He was born to a family of initially limited means, but his mother's family had enriched themselves trading in precious stones, and his father had been an able vintner. As a boy, Sartorio was apprenticed in Varallo Pombia with engraving sculptor Giuseppe Antonini. Later he continued his studies in the Albertina Academy in Turin under Odoardo Tabacchi. He won a stipend from the Collegio Caccia of Novara, and moved to Rome to attend the Academy of St. Luke, where he won many prizes, including his first, for a funerary shrine for the family Onnis-Devoto in Cemetery of Bonaria in Cagliari.
This work led to further work creating funerary monuments in Sardinia. He had two workshops, one in Cagliari, and a second one in Sassari. Not only performs funerary monuments but also completes: the statues of Saints Peter and Paul for the church of Cuglieri, the war memorial for Italian Independence in Cagliari, the Monument to Vittorio Emanuele II in Sassari, the statues of the three local benefactors of the parish church of Ittireddu, and others throughout Sardinia.
He was resident in Turin. He has completed busts in terra cotta and stucco. Among these Indovina? (Guess?) in 1881 at Milan. In 1884 at the Exhibition of Fine Arts in Turin, he displayed a marble group portrait, commissioned by signora Rosa Masarelli; Odalisque, and a stucco Study of Expression.[1]

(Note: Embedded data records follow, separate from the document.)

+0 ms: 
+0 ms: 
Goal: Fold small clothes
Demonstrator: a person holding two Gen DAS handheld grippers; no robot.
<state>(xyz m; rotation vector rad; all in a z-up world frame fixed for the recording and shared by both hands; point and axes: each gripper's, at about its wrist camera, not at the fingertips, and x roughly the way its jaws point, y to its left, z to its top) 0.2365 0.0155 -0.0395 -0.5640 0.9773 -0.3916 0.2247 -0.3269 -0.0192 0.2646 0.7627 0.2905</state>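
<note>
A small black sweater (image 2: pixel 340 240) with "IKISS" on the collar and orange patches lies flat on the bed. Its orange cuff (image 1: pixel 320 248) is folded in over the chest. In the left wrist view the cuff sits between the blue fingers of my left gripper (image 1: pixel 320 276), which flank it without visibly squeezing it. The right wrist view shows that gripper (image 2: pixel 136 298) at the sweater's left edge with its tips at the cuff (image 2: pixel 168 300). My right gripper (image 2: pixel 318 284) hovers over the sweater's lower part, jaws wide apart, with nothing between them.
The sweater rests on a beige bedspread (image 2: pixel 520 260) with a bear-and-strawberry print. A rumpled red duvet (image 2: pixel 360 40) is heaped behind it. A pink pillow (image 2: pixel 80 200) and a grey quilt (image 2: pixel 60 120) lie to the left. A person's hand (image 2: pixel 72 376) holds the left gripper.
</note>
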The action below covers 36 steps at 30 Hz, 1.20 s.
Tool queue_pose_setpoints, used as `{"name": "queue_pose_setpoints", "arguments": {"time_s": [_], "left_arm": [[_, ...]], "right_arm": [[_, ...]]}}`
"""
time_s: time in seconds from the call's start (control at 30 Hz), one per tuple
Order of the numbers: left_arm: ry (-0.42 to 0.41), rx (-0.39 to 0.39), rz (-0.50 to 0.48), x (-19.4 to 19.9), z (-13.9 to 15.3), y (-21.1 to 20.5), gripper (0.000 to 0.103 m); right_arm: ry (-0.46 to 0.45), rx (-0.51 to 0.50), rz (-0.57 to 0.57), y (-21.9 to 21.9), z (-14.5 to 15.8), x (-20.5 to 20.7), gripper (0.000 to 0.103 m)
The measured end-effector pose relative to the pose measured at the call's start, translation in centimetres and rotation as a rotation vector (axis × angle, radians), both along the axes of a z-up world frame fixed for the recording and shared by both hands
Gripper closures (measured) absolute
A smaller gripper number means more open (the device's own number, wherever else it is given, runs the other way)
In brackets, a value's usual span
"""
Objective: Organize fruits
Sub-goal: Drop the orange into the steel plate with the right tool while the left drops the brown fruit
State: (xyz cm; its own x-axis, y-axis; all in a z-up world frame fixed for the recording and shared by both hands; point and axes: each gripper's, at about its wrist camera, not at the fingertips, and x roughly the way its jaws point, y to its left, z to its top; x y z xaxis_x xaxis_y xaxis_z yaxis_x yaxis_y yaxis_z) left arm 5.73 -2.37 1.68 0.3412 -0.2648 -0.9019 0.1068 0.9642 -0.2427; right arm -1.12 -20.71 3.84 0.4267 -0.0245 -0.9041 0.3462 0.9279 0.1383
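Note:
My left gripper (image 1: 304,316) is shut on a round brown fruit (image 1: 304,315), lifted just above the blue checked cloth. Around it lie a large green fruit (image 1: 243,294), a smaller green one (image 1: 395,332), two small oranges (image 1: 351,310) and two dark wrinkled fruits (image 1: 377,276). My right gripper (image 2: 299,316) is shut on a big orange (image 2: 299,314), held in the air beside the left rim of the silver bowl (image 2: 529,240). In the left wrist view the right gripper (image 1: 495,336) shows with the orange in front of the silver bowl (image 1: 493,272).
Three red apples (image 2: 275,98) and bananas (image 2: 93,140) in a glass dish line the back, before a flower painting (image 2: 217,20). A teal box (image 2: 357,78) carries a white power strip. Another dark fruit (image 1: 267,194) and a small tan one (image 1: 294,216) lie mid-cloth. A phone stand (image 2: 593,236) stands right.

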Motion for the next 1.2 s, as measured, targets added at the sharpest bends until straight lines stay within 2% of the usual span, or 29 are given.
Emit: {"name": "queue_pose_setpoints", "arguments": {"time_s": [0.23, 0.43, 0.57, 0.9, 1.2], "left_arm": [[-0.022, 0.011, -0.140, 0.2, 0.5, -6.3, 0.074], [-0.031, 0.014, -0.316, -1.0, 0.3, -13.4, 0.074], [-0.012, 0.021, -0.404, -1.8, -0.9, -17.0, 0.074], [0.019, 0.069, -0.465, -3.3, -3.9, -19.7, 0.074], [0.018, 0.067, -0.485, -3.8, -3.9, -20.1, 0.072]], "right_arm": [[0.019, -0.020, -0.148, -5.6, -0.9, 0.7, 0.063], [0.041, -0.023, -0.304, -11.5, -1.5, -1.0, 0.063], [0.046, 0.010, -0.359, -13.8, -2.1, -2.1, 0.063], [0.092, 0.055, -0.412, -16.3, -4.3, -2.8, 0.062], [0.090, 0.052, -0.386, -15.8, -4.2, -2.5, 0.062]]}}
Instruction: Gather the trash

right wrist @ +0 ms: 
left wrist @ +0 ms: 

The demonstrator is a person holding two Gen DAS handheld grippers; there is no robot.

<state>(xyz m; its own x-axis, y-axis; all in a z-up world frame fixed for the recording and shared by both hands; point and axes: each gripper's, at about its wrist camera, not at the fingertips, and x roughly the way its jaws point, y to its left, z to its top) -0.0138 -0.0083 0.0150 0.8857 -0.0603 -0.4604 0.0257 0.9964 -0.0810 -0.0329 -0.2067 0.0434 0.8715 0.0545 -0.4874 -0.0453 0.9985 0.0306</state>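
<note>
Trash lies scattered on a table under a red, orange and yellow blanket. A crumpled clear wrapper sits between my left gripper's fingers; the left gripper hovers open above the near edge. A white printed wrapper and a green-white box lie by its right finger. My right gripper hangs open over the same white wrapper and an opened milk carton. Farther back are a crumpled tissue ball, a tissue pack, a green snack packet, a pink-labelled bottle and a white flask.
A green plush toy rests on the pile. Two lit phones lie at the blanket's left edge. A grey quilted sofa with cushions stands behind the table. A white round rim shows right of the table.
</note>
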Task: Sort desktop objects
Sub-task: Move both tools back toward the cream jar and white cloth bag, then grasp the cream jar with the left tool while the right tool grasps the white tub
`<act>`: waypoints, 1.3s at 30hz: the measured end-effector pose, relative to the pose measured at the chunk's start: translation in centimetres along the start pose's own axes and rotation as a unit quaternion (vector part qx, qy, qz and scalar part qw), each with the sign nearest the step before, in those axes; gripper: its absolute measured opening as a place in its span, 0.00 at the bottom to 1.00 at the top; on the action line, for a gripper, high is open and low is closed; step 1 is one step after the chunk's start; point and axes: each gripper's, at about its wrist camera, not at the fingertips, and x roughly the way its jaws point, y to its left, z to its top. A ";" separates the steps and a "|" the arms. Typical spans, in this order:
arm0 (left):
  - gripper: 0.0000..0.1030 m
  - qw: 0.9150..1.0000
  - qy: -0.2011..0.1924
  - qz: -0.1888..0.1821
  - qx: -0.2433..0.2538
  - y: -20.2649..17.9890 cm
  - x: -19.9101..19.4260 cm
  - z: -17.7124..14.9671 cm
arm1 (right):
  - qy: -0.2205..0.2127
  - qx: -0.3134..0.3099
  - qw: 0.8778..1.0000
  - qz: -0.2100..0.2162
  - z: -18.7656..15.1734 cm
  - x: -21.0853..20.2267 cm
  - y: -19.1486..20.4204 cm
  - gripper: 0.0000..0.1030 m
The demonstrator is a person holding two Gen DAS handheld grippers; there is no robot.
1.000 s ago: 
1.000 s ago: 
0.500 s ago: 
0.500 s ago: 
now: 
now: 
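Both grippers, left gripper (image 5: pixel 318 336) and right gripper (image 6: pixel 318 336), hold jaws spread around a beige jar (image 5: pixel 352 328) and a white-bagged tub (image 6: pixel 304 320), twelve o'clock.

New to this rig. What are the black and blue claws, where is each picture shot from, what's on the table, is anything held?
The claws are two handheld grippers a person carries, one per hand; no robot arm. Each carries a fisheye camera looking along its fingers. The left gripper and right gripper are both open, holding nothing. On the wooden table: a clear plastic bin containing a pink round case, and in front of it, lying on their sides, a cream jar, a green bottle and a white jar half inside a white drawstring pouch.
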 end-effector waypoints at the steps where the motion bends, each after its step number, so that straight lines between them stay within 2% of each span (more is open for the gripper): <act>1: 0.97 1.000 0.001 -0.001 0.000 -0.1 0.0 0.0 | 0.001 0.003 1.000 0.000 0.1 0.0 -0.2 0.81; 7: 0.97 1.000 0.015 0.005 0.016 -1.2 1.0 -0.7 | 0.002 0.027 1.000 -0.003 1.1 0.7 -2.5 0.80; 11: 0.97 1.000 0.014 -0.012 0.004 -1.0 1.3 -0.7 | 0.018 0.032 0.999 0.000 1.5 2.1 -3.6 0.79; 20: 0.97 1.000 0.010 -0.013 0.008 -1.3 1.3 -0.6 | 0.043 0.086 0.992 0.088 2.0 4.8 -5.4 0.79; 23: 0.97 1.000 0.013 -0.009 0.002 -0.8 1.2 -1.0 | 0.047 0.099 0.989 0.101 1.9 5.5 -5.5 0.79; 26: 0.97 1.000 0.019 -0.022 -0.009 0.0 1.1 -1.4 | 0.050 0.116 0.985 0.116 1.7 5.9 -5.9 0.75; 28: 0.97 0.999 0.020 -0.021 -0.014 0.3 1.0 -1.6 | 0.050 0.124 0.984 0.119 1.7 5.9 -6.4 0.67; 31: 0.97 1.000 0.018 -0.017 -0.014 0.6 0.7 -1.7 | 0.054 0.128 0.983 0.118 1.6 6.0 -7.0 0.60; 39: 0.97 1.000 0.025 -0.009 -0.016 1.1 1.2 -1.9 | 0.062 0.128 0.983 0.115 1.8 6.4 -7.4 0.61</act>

In 1897, he opened a studio in Rome, but soon moved back to Piedmont, as well as opening studios with assistants in Cagliari and Sassari. Among his church commissions were the statues of St Peter and Paul for Cuglieri, the Monument to the Fallen in the Wars of Independence in Cagliari; and a Monument to Vittorio Emanuele II in piazza Italia of Sassari, and three large statues of benefactors of a parish church of Ittireddu. Of the 235 monuments erected in the Cemetery of Iglesias, 65 are signed by Giuseppe Sartorio, and at least five others, are attributed to his workshop. The monuments in this cemetery include the monument to Zaira Deplano, a six-year-old, and a Monument to two sisters Luigina e Maddalena.[2]
Sartorio disappeared mysteriously in September 1922 during an ocean passage on the steamer "Tocra" traveling from Newfoundland to Civitavecchia. He was never found, and his ultimate fate is unknown.[3]